Outstanding short-term bank borrowings increased from $242 million as of October 31, 2010 to $315.5 million as of January 31, 2011 primarily to purchase natural gas to meet increased demand by our customers during the winter heating season. For further information on bank borrowings, see previous discussion of “Short-Term Borrowings” in Financial Condition and Liquidity.
With the appropriate notice, we have the right to redeem our 6.25% insured quarterly notes on June 1, 2011 and thereafter without incurring a premium or penalty. These notes have a balance of $196.9 million as of January 31, 2011. We intend to exercise our redemption right effective June 1, 2011 and refinance the redemption by issuing $200 million of long-term debt at an expected lower interest rate. We have begun negotiations to secure financing for the $200 million of long-term debt. We do not anticipate issuing any other long-term debt in fiscal 2011. We may issue $225 million of long-term debt in our fiscal year 2012 for general corporate purposes. We continually monitor customer growth trends in our markets along with the economic recovery of our service area for the timing of any infrastructure investments that would require the need for additional long-term debt.
The balance of $60 million of our 6.55% medium-term notes becomes due in September 2011.
During the three months ended January 31, 2011 and 2010, we issued $4.8 million and $4.6 million of common stock through DRIP and employee stock purchase plans, respectively. From time to time, we have repurchased shares of common stock under our Common Stock Open Market Purchase Program as described in Part II, Item 2 of this Form 10-Q. Upon repurchase, such shares will be cancelled and become authorized shares available for issuance. During the three months ended January 31, 2011, we repurchased .8 million shares for $22.2 million, leaving a balance of 3,710,074 shares available in our Common Stock Open Market Purchase Program. This transaction will be settled in our second quarter. During the three months ended January 31, 2010, we repurchased 1.4 million shares for $36.9 million under our Common Stock Open Market Purchase Program.

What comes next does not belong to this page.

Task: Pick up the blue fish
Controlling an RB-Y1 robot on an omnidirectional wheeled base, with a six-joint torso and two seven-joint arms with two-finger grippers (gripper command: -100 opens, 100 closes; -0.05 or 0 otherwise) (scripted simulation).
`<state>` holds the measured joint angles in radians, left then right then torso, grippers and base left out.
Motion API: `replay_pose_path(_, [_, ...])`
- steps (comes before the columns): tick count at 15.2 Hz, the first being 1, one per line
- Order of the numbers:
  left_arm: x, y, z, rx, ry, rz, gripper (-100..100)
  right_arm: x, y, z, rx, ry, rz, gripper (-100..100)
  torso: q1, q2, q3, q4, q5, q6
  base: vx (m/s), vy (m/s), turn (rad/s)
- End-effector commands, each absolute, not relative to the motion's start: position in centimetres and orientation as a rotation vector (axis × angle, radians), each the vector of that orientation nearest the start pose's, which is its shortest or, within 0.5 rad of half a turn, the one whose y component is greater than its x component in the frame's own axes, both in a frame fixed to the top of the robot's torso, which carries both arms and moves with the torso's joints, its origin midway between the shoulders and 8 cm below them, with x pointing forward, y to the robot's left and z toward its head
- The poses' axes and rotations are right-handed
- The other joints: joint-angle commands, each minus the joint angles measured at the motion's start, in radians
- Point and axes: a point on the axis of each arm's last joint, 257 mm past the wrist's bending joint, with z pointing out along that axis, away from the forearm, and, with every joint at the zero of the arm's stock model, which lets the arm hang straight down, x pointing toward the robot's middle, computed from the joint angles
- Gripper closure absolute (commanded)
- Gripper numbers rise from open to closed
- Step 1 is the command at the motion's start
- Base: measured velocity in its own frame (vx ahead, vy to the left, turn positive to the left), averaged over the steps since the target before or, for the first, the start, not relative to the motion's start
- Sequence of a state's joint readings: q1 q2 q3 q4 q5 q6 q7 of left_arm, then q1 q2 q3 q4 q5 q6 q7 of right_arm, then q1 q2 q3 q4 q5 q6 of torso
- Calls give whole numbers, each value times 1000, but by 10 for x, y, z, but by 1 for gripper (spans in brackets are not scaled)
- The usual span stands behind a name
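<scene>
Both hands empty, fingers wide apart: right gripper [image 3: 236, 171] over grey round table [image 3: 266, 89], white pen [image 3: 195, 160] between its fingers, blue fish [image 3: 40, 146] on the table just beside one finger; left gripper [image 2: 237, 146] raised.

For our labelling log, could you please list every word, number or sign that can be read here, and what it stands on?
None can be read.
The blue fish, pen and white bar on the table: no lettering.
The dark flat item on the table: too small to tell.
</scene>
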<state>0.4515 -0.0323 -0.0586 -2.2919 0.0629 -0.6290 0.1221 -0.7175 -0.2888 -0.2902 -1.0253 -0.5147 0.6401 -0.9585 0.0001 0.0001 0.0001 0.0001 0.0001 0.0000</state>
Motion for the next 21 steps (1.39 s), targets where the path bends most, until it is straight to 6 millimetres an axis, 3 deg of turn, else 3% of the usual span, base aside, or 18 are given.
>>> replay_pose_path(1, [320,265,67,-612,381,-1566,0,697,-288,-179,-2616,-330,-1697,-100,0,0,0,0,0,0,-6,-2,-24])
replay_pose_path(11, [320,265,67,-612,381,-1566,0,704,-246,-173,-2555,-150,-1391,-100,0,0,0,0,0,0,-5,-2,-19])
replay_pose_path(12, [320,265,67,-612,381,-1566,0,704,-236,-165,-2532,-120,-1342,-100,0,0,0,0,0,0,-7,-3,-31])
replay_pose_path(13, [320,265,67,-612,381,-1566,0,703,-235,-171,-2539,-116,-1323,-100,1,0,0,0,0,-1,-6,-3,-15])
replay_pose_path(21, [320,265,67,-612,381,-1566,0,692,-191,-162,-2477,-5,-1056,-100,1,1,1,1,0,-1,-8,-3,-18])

We have paid quarterly dividends on our common stock since 1956. Provisions contained in certain note agreements under which long-term debt was issued restrict the amount of cash dividends that may be paid. As of January 31, 2011, our retained earnings were not restricted. On March 4, 2011, the Board of Directors declared a quarterly dividend on common stock of $.29 per share, payable April 15, 2011 to shareholders of record at the close of business on March 25, 2011.

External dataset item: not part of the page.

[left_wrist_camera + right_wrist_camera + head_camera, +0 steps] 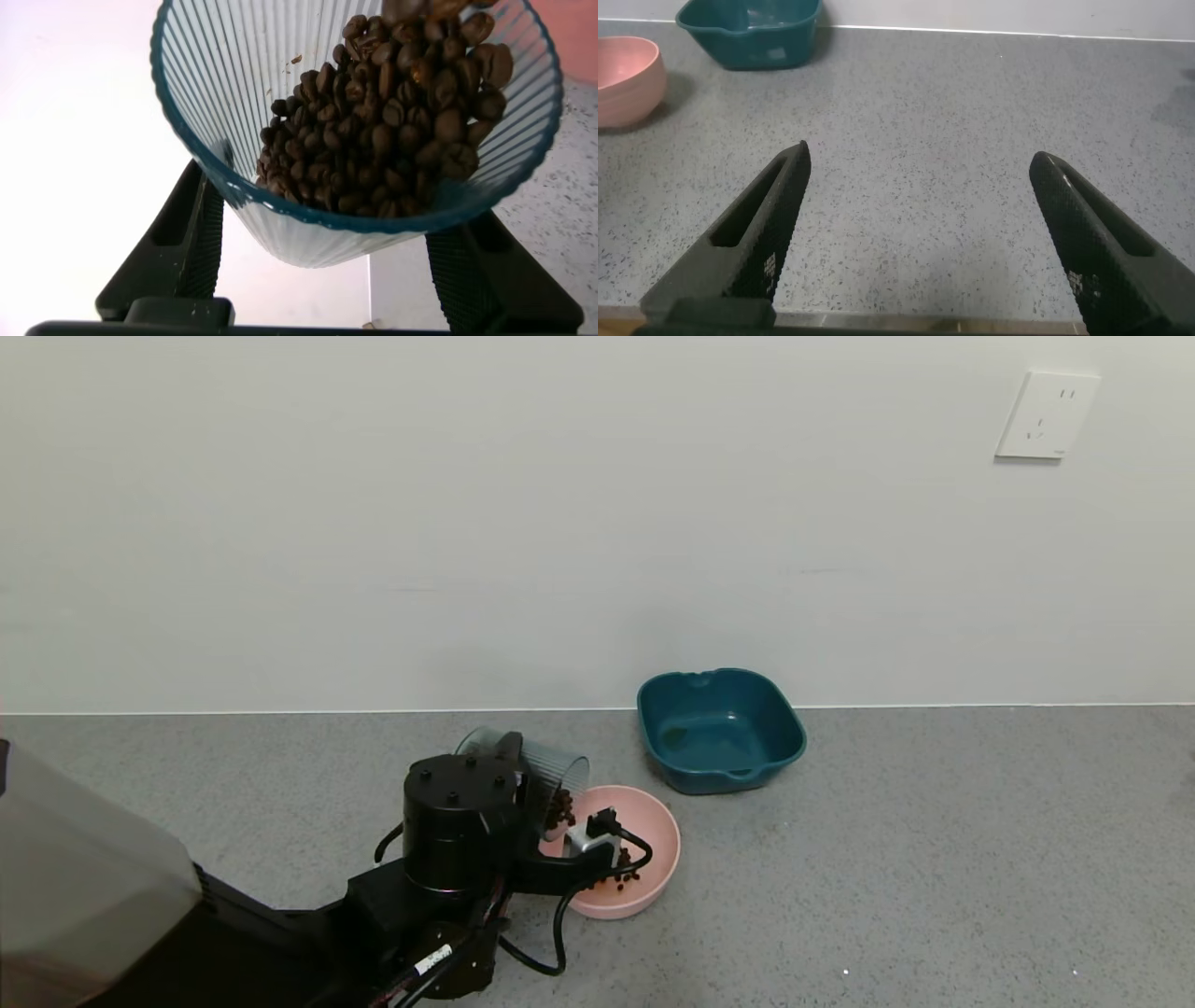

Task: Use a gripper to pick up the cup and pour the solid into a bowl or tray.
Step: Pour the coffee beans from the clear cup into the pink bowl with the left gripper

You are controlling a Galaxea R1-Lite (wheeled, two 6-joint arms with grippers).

Our long-term targeted capitalization ratio is 45-50% in long-term debt and 50-55% in common equity. Accomplishing this capital structure objective and maintaining sufficient cash flow are necessary to maintain attractive credit ratings. As of January 31, 2011, our capitalization, including current maturities of long-term debt, consisted of 42% in long-term debt and 58% in common equity.
The components of our total debt outstanding (short-term debt and long-term debt) to our total capitalization as of January 31, 2011 and 2010, and October 31, 2010, are summarized in the table below.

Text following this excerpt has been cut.